* [WHAT YOU ARE ASKED TO DO]: Using the data below, output a verbatim copy of the lines between the one holding "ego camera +" and the one holding "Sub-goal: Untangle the", inclusive, without any pictures.

━━━━━ EXERCISE MATERIAL ━━━━━

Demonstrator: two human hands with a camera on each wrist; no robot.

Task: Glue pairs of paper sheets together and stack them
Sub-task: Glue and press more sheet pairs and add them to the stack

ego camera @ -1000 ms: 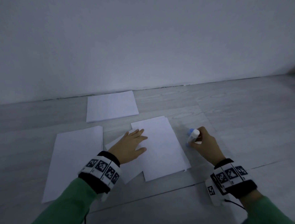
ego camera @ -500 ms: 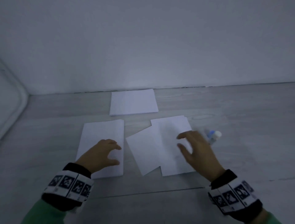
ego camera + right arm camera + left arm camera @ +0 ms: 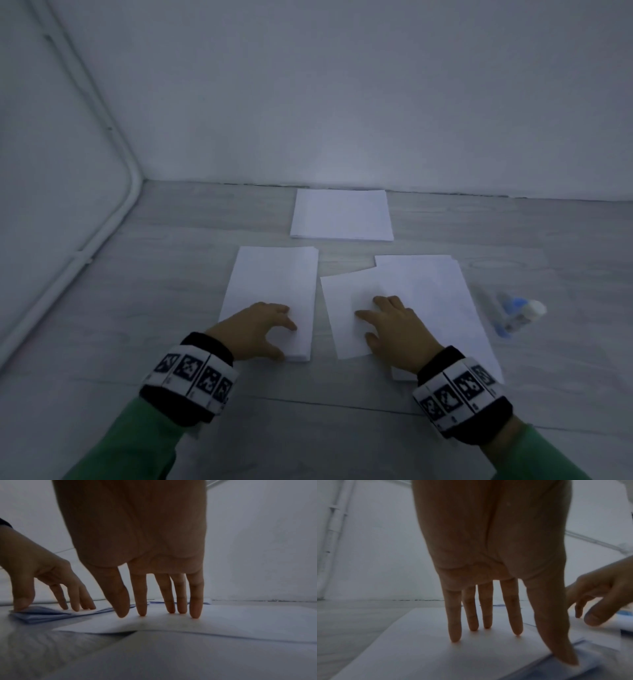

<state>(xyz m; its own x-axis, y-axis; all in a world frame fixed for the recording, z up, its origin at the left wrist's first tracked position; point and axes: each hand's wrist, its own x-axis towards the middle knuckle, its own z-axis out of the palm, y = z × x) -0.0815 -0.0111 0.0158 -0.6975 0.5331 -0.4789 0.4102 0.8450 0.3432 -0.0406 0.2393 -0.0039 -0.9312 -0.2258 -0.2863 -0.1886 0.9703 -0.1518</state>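
Head view: the left hand (image 3: 258,325) rests with fingertips on the near end of the left paper stack (image 3: 274,291), thumb at the stack's near right corner; the fingers are spread and clamp nothing. This stack lies with its long axis running away from the person. The right hand (image 3: 394,325) lies with straight, parted fingers on the tilted sheet (image 3: 342,308), which overlaps the right paper stack (image 3: 435,298); the sheet's long axis leans slightly left of the stack's. A third stack (image 3: 342,214) lies near the wall, long axis crosswise. The glue stick (image 3: 517,313) lies on its side on the floor (image 3: 171,308) just right of the right stack, white cap pointing right. Left wrist view: four fingertips (image 3: 454,635) press the top sheet, and the thumb lifts the corner edges. Right wrist view: all five fingertips (image 3: 194,612) touch the paper, holding nothing.
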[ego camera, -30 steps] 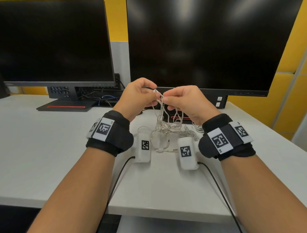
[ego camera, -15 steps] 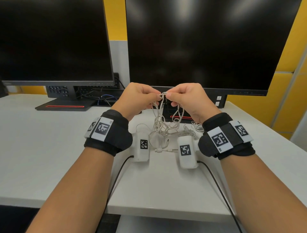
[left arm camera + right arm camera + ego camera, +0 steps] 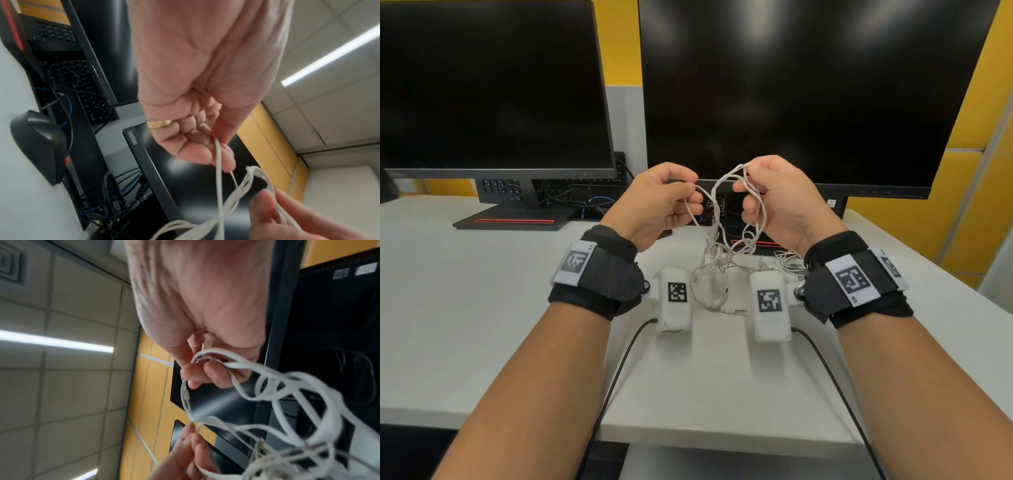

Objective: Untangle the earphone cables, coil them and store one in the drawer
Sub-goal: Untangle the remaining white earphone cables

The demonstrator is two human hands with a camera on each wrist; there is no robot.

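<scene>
A jack plug [image 3: 734, 311] lies near on the white desk [image 3: 465, 308], with the white earphone cables [image 3: 717, 260] bunched behind it. Further back, the left hand [image 3: 657, 205] pinches one strand and the right hand [image 3: 780, 202] grips some loops. The hands have pulled apart from a moment ago, so the knot looks like it is loosening.

Yellow wall [image 3: 962, 192], white desk [image 3: 465, 308], ceiling strip light [image 3: 329, 56].

Your right hand [image 3: 780, 202] is covering where the white earphone cables [image 3: 717, 219] are passing through its curled fingers. The tangle lying on the surface [image 3: 482, 308] is sitting partly behind the wrist cameras, so its knots are staying unreadable. In the right wrist view, the cable loops are blurring and running off the lower edge.
</scene>
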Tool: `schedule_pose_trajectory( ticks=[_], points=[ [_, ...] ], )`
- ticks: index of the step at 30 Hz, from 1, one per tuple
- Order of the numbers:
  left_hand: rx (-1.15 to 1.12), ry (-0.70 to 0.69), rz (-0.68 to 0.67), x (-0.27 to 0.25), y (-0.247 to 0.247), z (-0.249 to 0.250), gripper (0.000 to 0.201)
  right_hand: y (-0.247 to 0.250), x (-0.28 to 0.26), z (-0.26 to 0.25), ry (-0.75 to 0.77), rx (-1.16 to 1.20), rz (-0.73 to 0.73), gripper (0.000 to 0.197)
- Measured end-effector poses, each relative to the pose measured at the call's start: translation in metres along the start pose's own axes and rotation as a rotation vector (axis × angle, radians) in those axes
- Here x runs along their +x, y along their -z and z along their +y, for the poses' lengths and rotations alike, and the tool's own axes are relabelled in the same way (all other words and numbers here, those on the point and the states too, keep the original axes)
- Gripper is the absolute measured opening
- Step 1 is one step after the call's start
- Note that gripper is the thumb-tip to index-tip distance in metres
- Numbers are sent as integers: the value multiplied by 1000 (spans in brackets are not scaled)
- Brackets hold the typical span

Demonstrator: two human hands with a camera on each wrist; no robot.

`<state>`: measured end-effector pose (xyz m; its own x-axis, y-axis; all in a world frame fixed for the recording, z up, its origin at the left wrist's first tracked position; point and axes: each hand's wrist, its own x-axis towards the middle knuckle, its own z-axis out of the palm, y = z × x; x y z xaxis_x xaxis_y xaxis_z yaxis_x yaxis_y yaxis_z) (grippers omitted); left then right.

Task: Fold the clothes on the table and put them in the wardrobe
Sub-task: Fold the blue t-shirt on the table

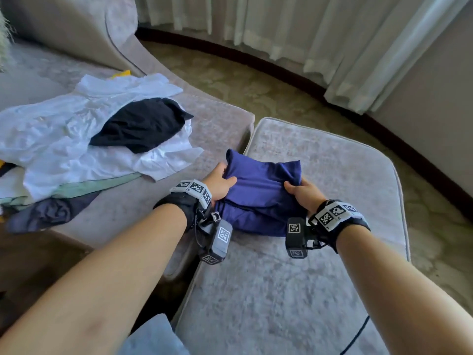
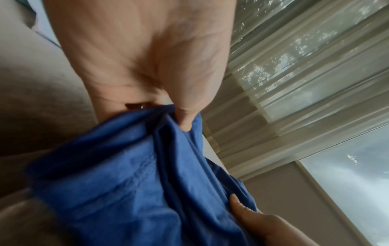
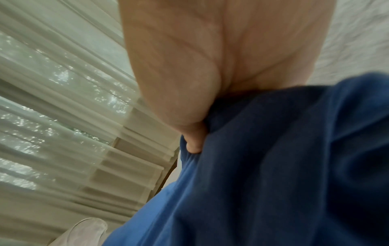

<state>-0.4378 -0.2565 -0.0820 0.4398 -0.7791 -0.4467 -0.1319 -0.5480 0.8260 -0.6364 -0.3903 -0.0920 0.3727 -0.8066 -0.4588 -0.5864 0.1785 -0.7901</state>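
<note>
A folded blue garment point(image 1: 261, 190) lies on the grey padded ottoman point(image 1: 332, 160). My left hand point(image 1: 220, 181) grips its left edge, thumb on top and fingers under the cloth. My right hand point(image 1: 300, 192) grips the right edge the same way. In the left wrist view the thumb pinches the blue garment point(image 2: 130, 183), and the right hand point(image 2: 252, 219) shows at the bottom. In the right wrist view my right hand point(image 3: 195, 141) presses its thumb into a fold of the blue garment point(image 3: 273, 166). A pile of unfolded clothes point(image 1: 76, 139), white, black, mint and dark blue, lies on the sofa seat to the left.
The grey sofa point(image 1: 220, 124) adjoins the ottoman with a narrow gap between them. Sheer curtains point(image 1: 307, 29) hang along the curved wall beyond a strip of patterned carpet point(image 1: 243, 85). A black cable point(image 1: 358, 334) runs off the ottoman's near right edge. No wardrobe is in view.
</note>
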Motion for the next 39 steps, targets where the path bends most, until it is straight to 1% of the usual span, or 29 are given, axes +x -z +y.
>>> schedule_pose_trajectory(
  ticks=[1,3,4,7,8,11,12,13,14,16,17,18,20,22,23,25,26,27,28,30,31,32,33,34,35,36,37,38,39],
  points=[
    [-17,13,-17,1,-6,-1,28,3,-7,1,-13,-3,24,27],
    [-52,86,-44,2,-18,-4,29,12,-16,6,-45,-11,83,30],
    [-56,131,-55,3,-23,-7,33,15,-17,10,-61,9,101,32],
    [-49,238,-71,8,-27,-13,61,17,-10,14,-82,35,114,35],
    [-37,244,-64,14,-27,-18,60,16,-4,14,-98,-3,117,34],
    [75,174,2,17,-31,-18,27,15,5,9,-188,-136,145,25],
    [123,121,48,18,-32,-17,24,15,8,9,-213,-168,176,22],
    [167,71,90,19,-32,-17,26,14,9,9,-230,-175,221,23],
    [192,28,129,19,-34,-15,29,15,8,9,-247,-170,281,30],
    [203,-4,173,18,-35,-9,20,17,4,10,-266,-183,365,44],
    [207,5,170,19,-36,-7,15,19,1,11,-266,-190,382,48],
    [226,21,156,19,-36,-5,18,19,1,12,-273,-187,385,49],
    [274,59,112,18,-36,-3,32,20,-3,14,-284,-183,379,48],
    [292,87,96,16,-33,-1,37,18,-8,14,-236,-157,418,42],
    [304,87,103,14,-32,0,33,16,-11,13,-178,-148,472,39],
    [349,76,130,10,-29,1,16,8,-15,12,3,-198,587,40],
    [372,78,142,9,-29,0,17,3,-15,12,92,-273,602,45],
    [399,84,150,9,-29,0,21,-3,-16,11,163,-361,569,51],
    [422,87,162,9,-30,-1,24,-9,-15,10,207,-447,495,55],
    [466,66,209,8,-31,-1,30,-21,-13,12,202,-604,300,59],
    [504,4,257,5,-32,0,32,-27,-12,15,173,-675,219,59],
    [574,-123,310,2,-33,0,35,-32,-11,18,146,-734,166,60],
    [673,-304,329,0,-36,1,39,-35,-10,21,126,-781,139,61],
    [777,-469,277,-3,-40,2,44,-37,-10,22,116,-820,131,62],
    [870,-566,170,-5,-45,3,50,-37,-9,23,109,-847,128,62],
    [953,-563,43,-5,-51,2,54,-36,-8,23,101,-860,119,62],
    [1016,-478,-69,-5,-56,-1,55,-36,-8,22,87,-862,104,63],
    [1040,-383,-147,-3,-59,-5,54,-35,-9,20,74,-858,91,63],
    [1041,-321,-187,-2,-61,-9,54,-34,-9,18,63,-857,84,63]
  ],
)
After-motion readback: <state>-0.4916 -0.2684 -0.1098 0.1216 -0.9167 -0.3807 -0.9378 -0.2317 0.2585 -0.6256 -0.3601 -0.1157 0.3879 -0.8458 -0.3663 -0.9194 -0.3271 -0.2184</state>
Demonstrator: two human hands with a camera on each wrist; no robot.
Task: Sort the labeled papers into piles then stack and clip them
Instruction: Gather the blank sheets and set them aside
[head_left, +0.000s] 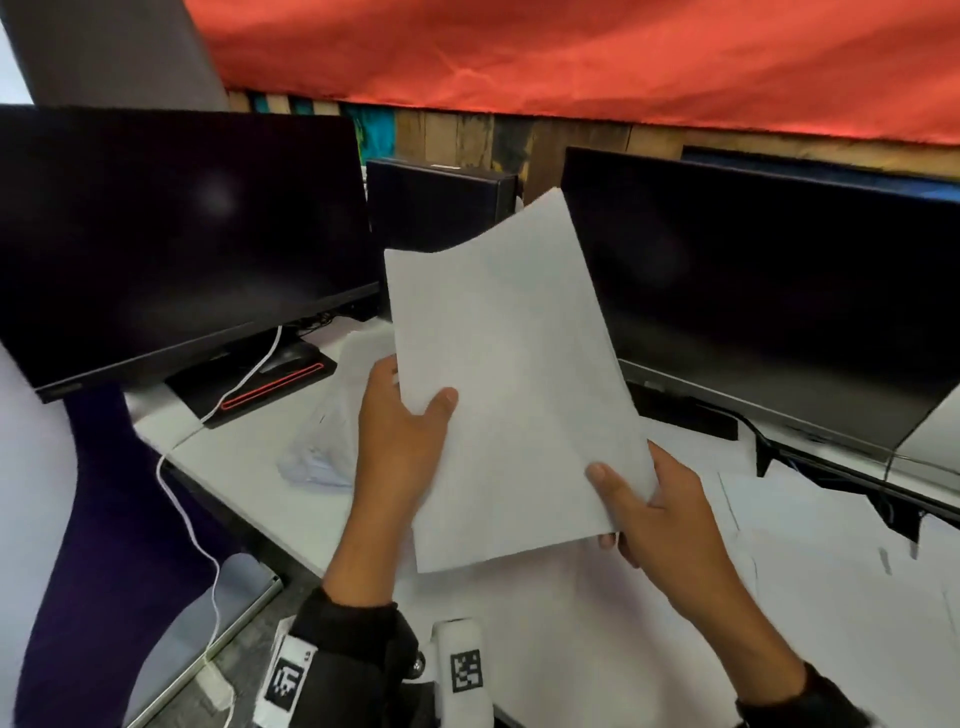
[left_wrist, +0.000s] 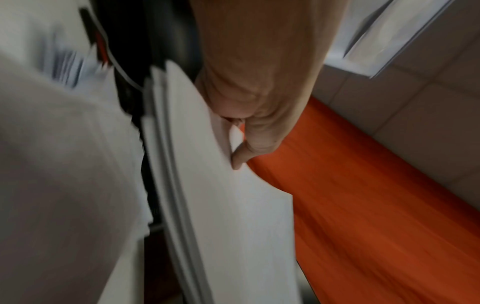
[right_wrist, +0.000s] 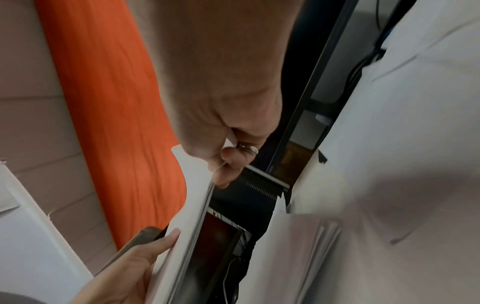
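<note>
A stack of white papers (head_left: 514, 374) is held tilted up above the desk, its blank side toward me. My left hand (head_left: 402, 421) grips its left edge, thumb on the front and fingers behind. My right hand (head_left: 639, 499) pinches the lower right corner, thumb on top. In the left wrist view the stack of papers (left_wrist: 221, 195) shows several sheet edges under my left hand (left_wrist: 241, 135). The right wrist view shows my right hand (right_wrist: 226, 156) closed on the sheaf's edge (right_wrist: 187, 222), with the left hand's fingers (right_wrist: 155, 244) on it lower down.
Two dark monitors stand at the left (head_left: 171, 244) and right (head_left: 769, 291), with a black box (head_left: 436, 208) between them. More loose papers lie on the white desk at the left (head_left: 332, 431) and right (head_left: 831, 545). A white cable (head_left: 192, 519) hangs off the desk edge.
</note>
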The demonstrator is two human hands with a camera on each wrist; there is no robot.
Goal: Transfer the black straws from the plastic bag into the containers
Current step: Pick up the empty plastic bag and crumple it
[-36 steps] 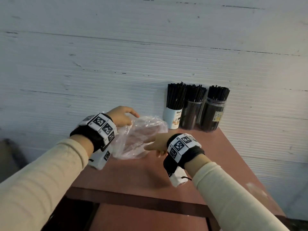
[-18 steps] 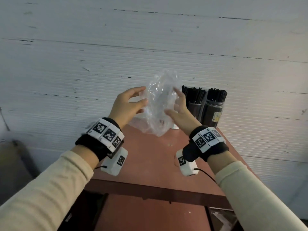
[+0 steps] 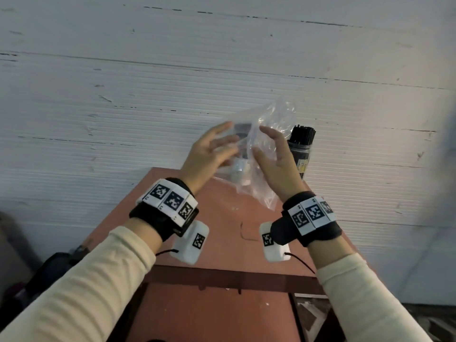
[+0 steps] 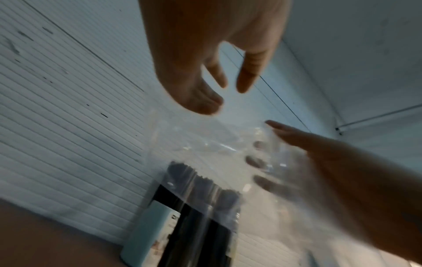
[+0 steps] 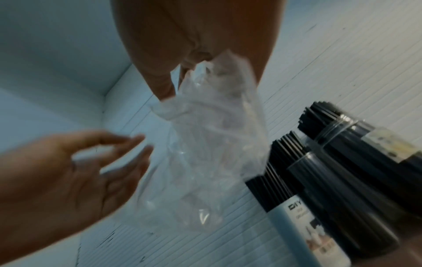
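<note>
The clear plastic bag [image 3: 261,154] is held up in the air above the far end of the reddish table [image 3: 222,218], in front of the containers [image 5: 342,180]. It is pinched by the right hand [image 3: 276,166], the crumpled film being gathered between thumb and fingers in the right wrist view. The left hand [image 3: 209,154] is seen just beside the bag, its fingers spread wide and nothing gripped; contact with the film cannot be told. No straws can be made out inside the bag. Black straws [image 3: 302,134] stand upright, packed in the containers against the white wall [image 3: 123,95], behind the bag.
</note>
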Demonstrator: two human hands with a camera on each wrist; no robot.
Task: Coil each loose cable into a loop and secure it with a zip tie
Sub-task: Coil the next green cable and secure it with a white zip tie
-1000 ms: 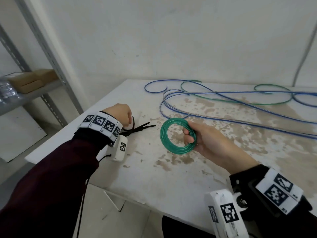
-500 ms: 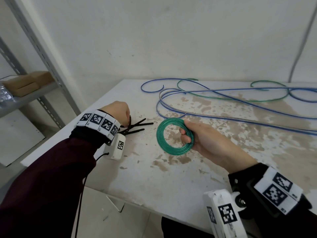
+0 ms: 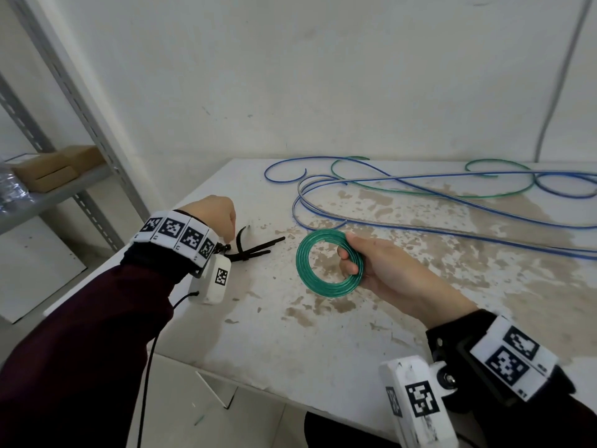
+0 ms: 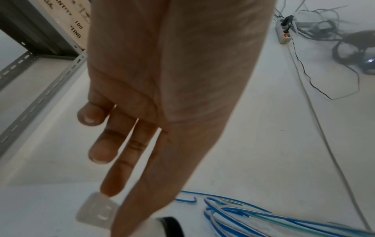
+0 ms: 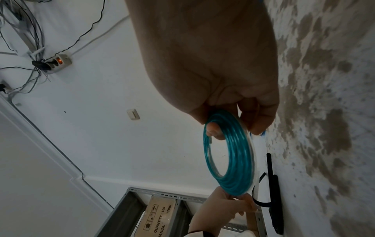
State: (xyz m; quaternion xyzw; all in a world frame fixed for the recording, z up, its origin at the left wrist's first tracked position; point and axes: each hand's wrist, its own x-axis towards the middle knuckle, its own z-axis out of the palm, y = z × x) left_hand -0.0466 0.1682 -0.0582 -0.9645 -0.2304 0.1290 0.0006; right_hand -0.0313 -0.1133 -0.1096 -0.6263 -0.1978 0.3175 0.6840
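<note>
Right hand [image 3: 384, 270] grips the coiled green cable [image 3: 329, 263] by one side, thumb and fingers curled round its strands, holding it just above the stained table [image 3: 290, 344]. Left hand [image 3: 211, 215] hovers over the black zip ties [image 3: 255, 248]; its fingertips are hidden in the head view, and whether it pinches one I cannot tell. Loose blue cables [image 3: 452, 202] run off the right edge.

A green translucent cable coil [image 3: 329, 264] is held upright above the desk [image 3: 290, 334]; black plastic zip ties [image 3: 255, 250] and loose blue cables [image 3: 452, 202] lie on it.
</note>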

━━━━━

* [RESPONSE TO THE EXERCISE]:
ego camera + right arm camera + left arm camera @ +0 ms: 

<state>(xyz m; its own x-axis, y-axis; all in a world frame fixed for the recording, z up, its origin at the left wrist's first tracked position; point and axes: each hand's wrist, its own x-axis towards the middle knuckle, its own z-axis out of the palm, y = z × x) -0.0815 -0.0111 0.0158 -0.6975 0.5331 -0.4789 0.4102 0.8450 0.3432 -0.0406 0.2393 -0.0039 -0.9312 -0.2258 -0.2863 -0.1886 0.9703 -0.1518</state>
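Head view: the left hand (image 3: 258,325) rests with fingertips on the near end of the left paper stack (image 3: 274,291), thumb at the stack's near right corner; the fingers are spread and clamp nothing. This stack lies with its long axis running away from the person. The right hand (image 3: 394,325) lies with straight, parted fingers on the tilted sheet (image 3: 342,308), which overlaps the right paper stack (image 3: 435,298); the sheet's long axis leans slightly left of the stack's. A third stack (image 3: 342,214) lies near the wall, long axis crosswise. The glue stick (image 3: 517,313) lies on its side on the floor (image 3: 171,308) just right of the right stack, white cap pointing right. Left wrist view: four fingertips (image 3: 454,635) press the top sheet, and the thumb lifts the corner edges. Right wrist view: all five fingertips (image 3: 194,612) touch the paper, holding nothing.
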[ego camera, -30 steps] 
[ego camera, -15 steps] 
[left arm camera + right arm camera + ego camera, +0 steps] 

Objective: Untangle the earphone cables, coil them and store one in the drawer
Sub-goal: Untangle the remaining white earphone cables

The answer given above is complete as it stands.